Shantanu brought her home to Hastinapura, the city of elephants and she became his queen. For where he had found her, he called her Ganga. She was peerless: a perfect companion who knew his every whim, wise and just, modest and charming and knowing how to keep her own counsel. Most of all, she was his love; and when they were alone together, Shantanu and Ganga slipped beyond time's confines and became other, magical beings.

   A year passed and one summer's evening Ganga told Shantanu that she was pregnant. There was celebration in Hastinapura, which lasted a month: that an heir would be born in the royal House of the Moon. It seemed to the king that he was hardly mortal any more. In his joy Shantanu chose to ignore the strange anxiety that gripped his wife during her pregnancy. He attributed her moody silences and her refusal to see anyone for days, to just the fact that a woman is subject to many changes at such a time.

   Winter was near its end and there was spring in the air, when on a fine morning a messenger arrived breathless in his king's court. He came with the news that a fine son had been born to queen Ganga. Shantanu sprang up from his throne and ran to his wife's apartment.
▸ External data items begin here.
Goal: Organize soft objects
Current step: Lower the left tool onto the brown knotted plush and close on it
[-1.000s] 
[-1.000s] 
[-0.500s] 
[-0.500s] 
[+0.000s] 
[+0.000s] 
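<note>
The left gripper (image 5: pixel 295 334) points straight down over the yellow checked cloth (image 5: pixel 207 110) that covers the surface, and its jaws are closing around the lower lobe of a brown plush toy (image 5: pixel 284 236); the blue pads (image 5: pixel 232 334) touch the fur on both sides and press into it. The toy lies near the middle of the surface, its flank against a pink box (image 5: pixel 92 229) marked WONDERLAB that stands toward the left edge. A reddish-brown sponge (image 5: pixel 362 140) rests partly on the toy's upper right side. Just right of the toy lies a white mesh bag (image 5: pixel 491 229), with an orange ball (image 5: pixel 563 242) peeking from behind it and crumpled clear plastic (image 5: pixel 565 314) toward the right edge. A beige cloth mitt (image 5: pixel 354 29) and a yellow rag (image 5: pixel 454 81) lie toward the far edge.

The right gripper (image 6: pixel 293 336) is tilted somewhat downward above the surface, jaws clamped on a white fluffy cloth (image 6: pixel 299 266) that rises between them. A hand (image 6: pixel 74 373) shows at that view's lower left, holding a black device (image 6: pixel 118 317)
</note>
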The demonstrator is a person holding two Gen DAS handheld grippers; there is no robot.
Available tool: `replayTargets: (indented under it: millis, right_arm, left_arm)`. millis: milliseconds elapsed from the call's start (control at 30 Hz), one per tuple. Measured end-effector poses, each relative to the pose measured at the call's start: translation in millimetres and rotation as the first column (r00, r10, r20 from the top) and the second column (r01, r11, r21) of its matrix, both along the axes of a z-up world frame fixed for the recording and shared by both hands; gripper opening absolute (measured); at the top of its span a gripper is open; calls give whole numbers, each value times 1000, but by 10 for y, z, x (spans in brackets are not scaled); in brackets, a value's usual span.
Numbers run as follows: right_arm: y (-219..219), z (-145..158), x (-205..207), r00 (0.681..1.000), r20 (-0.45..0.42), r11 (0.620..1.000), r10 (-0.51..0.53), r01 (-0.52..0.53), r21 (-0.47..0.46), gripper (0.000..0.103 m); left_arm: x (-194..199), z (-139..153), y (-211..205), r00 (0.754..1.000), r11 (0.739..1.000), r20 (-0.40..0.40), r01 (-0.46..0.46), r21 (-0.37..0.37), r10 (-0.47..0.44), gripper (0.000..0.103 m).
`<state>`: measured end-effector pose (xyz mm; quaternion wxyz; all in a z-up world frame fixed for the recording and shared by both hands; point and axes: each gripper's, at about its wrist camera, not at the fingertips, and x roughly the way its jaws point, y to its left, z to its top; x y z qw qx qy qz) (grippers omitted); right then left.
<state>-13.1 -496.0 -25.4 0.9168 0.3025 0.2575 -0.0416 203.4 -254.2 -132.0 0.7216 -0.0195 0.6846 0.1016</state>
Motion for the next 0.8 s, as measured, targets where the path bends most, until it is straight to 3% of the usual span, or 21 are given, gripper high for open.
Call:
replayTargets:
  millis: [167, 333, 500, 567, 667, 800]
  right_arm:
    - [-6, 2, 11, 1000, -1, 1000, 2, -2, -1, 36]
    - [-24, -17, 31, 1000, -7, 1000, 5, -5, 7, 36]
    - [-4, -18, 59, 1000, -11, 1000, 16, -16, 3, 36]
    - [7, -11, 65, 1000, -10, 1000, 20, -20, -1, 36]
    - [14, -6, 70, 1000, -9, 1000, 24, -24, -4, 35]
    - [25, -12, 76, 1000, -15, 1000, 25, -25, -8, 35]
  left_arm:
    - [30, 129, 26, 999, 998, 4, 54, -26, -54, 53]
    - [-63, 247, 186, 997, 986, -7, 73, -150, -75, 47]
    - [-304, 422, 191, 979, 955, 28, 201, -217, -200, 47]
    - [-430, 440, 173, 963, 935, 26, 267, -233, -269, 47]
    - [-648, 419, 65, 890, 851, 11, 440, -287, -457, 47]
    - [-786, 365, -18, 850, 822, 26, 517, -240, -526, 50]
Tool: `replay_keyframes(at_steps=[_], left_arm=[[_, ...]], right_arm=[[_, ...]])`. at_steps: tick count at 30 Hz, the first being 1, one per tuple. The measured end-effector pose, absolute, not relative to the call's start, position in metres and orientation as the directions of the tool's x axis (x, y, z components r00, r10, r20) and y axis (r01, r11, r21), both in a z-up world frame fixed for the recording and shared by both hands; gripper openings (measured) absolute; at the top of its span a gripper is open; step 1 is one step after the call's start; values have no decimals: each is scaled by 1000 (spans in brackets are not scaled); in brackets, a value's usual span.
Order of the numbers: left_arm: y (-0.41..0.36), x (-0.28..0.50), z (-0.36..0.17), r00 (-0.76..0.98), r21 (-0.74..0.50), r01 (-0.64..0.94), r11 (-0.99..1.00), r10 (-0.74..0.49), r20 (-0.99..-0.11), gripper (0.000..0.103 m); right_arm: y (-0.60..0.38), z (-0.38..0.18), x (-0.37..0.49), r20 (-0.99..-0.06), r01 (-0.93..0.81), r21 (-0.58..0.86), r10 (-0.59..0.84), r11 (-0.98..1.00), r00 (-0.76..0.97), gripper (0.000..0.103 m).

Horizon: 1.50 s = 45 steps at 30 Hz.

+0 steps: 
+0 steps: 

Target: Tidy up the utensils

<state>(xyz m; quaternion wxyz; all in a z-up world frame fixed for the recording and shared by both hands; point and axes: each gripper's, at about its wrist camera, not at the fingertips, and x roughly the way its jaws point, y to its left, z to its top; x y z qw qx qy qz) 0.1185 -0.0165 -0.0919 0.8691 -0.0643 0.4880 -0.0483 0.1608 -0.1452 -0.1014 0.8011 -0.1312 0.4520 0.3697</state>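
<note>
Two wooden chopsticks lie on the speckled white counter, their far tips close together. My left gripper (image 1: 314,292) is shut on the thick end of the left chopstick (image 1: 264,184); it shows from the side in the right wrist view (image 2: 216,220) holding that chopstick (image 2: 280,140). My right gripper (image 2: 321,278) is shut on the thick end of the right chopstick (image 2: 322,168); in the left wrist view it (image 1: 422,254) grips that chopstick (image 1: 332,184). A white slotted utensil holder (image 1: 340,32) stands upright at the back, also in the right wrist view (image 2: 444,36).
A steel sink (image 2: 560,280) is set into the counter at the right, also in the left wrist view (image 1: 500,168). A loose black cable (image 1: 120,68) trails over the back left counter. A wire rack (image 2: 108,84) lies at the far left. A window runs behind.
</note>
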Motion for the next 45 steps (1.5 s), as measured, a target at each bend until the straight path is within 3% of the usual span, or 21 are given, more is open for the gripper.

Ignoring the guards, who were trying to convey something urgently to him, he burst into the room of labor, only to find it deserted.

   He turned back to the guards and the somber women of the harem.

   "Where is she?" he cried. "Where is my son?"

   The captain of the guards said, "My lord, the queen had hardly given birth when she snatched up the child in her arms and ran out. She said she was going to the river and forbade any of us to follow her, on pain of death."

   Shantanu ordered his swiftest horse saddled. She had an hour's start, but she had gone by chariot. It was twilight again when the Kuru king came flying to the river's bank, to the very place where his love had first appeared.

   The sun was sinking over the western hills. In that last light, he saw her standing at the candescent water's edge, her infant in her arms. She was speaking earnestly to the river in an old and fluid tongue. He couldn't understand a word she said, but suddenly he remembered some other words she had once said to him: "You must never question me, whatever I do, or I will leave you for ever."

   Even as he leapt off his horse, she chanted a resonant mantra, lifted their baby high above her head and cast him into the swirling flow. Her cry echoed there as if she had torn her heart from her body and flung it from her.

   She turned in the golden ghost-light and, as long as he lived, Shantanu would never forget the look on her face. Before he could roar the searing protest that rose in him, she ran to him and flung her arms around his neck. Her eyes raged at him, 'Remember your oath!'

   She pulled him down onto the emerald moss and enfolded him in her currents. She made him forget everything in the velvet tide to her sea.